Posts Tagged ‘ suicide ’

thought’s on Phoebe Prince, the late outlier who killed herself because of bullying

An outlier is a number that doesn’t match the rest of the data points from the set. so if we have 1, 3, 5, 7, and 39122, the final number is the outlier. Regrettably, Phoebe Prince, a fifteen year old girl who killed herself in January, is that type of outlier, a number that doesn’t match the rest of the set.
The girl, who allegedly took her own life in response to bullying, (way to let them win,) has cropped up in the media a lot recently because her bullies have been charged with all sorts of things, mainly charges revolving around harassment andstocking. This, in the main, is right and proper, serious bullying should be dealt with.
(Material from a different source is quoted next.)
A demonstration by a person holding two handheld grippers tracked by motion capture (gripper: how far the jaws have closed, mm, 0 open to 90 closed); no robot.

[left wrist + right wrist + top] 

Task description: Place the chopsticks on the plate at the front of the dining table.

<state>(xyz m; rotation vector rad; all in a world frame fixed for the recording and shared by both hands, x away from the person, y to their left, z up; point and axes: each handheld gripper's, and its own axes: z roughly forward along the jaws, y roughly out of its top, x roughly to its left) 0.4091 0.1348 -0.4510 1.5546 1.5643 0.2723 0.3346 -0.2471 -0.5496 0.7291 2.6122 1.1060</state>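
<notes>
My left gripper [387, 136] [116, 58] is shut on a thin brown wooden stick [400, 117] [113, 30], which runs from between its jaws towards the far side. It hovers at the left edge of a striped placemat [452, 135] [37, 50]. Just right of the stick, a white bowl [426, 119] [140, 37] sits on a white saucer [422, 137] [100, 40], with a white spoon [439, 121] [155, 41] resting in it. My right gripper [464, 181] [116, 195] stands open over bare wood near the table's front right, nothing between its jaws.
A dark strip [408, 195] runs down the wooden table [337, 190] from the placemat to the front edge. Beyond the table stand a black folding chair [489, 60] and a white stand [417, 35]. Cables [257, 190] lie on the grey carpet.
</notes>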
The thing that interests me is Phoebe’s unorthodox reaction to being bullied. A lot of people are bullied, and most of them are, luckily, still alive. Some tiny proportion kill themselves, some tiny portion go columbine and shoot up a school, but most come through the experience.
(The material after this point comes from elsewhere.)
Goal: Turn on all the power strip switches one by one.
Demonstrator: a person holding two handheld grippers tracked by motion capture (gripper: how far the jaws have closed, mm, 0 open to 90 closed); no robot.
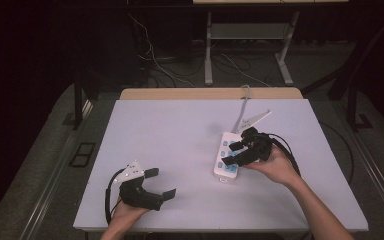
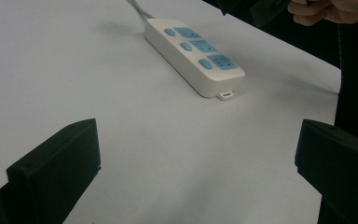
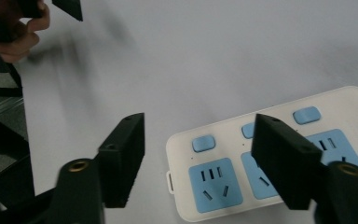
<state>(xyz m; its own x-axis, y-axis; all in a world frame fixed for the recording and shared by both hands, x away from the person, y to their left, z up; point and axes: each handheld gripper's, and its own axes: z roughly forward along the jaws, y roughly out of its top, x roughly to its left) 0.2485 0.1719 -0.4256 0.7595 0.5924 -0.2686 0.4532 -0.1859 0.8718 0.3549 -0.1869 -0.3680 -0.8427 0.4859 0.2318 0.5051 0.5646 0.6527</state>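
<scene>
Nearest the high camera, the left tongs (image 1: 159,182) rest low at the front left of the tabletop (image 1: 170,130), spread wide with nothing between them, the hand (image 1: 125,212) behind them lying flat. Right of centre lies the white power strip (image 1: 226,157), its cord (image 1: 242,107) running toward the far edge. Rigid plastic, fairly light and smooth, it will probably slide if nudged; gripping across its narrow width near one end looks safest. Above its near end hover the right tongs (image 1: 236,153), half spread and straddling the blue sockets (image 3: 209,184) without pressing them, the right hand (image 1: 275,165) reaching in from the side, wrist bent.
</scene>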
When I read about Phoebe prince in the news, my first question was, “why couldn’t she hack it?” Sure, the bullying was more intense than usual, but still. I’m not trying to come off as an ass hole, although some will see this post as assholish in the extreme, I’m just wondering why some people have thinner skins than others.
I think a little bullying is good for a person. I don’t think teachers should ignore bullying when they see it, but when someone walks up to you and calls you an ugly freak, or something like that, it strengthens you, lets you know the world isn’t full of puppy dogs and butterflies. I find this situation regrettable, but sad on so many levels. Bullying is a phase, a run through fire. Talk to most people who finished high school and they’ll tell you it sucked. No one ever feels like they fit in, and life in high school is skewed towards the now, it feels more important than it really is.
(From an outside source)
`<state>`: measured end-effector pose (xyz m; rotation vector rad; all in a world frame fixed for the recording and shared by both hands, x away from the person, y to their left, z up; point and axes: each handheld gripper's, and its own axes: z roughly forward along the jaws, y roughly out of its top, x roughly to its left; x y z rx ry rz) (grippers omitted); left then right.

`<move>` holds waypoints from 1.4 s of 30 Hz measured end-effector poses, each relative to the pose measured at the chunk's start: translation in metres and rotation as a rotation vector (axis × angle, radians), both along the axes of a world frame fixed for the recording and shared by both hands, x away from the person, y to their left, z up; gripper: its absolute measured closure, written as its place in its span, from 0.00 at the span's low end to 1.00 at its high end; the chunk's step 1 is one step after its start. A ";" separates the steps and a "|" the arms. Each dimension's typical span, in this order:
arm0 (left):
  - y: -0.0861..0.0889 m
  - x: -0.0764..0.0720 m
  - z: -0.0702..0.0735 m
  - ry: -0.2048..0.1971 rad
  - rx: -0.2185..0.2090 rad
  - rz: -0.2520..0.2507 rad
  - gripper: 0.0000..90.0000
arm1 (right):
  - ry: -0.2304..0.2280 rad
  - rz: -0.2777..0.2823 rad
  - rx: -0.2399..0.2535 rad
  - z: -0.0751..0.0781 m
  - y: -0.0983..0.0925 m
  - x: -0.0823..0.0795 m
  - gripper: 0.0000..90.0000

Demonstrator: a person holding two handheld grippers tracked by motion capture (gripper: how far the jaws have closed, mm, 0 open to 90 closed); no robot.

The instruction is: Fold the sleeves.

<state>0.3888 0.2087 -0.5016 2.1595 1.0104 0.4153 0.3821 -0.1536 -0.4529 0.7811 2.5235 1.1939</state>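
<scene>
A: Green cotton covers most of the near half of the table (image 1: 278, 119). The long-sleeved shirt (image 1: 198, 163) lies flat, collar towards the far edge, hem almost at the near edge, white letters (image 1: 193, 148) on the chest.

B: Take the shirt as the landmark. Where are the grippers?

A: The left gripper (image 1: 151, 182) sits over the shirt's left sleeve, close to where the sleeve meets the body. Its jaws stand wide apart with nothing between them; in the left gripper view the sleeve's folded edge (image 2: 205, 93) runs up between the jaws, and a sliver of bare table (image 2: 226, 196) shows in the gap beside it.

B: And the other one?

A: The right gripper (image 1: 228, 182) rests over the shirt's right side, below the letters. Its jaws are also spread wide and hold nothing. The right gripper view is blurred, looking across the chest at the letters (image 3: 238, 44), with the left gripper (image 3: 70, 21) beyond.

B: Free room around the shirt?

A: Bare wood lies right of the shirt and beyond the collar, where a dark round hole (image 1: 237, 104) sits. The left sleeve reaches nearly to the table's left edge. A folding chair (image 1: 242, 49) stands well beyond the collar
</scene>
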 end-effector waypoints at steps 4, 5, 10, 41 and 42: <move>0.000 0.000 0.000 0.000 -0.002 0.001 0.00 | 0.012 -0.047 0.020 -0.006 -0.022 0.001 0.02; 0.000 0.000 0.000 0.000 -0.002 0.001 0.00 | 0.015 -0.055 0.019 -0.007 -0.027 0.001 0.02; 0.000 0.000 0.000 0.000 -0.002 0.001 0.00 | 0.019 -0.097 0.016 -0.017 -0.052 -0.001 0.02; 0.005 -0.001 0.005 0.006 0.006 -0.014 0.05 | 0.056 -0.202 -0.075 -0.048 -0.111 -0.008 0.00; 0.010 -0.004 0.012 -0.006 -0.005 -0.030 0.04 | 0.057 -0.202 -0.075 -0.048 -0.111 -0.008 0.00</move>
While bully prevention is the rage in the media and among educators, teaching kids how to react to bullying should be just as important, the message should be, “it really won’t matter. In less than four years, it’ll all be over.”
The major reason I can’t summon up waves of sympathy for this girl like so many others can is that she was an outlier, she couldn’t deal with something that thousands of kids find a way to deal with every day. If every kid who was bullied shot there tormentor or committed suicide, we’d have a lot less bullies and a lot fewer kids alive to be bullied, but that doesn’t happen.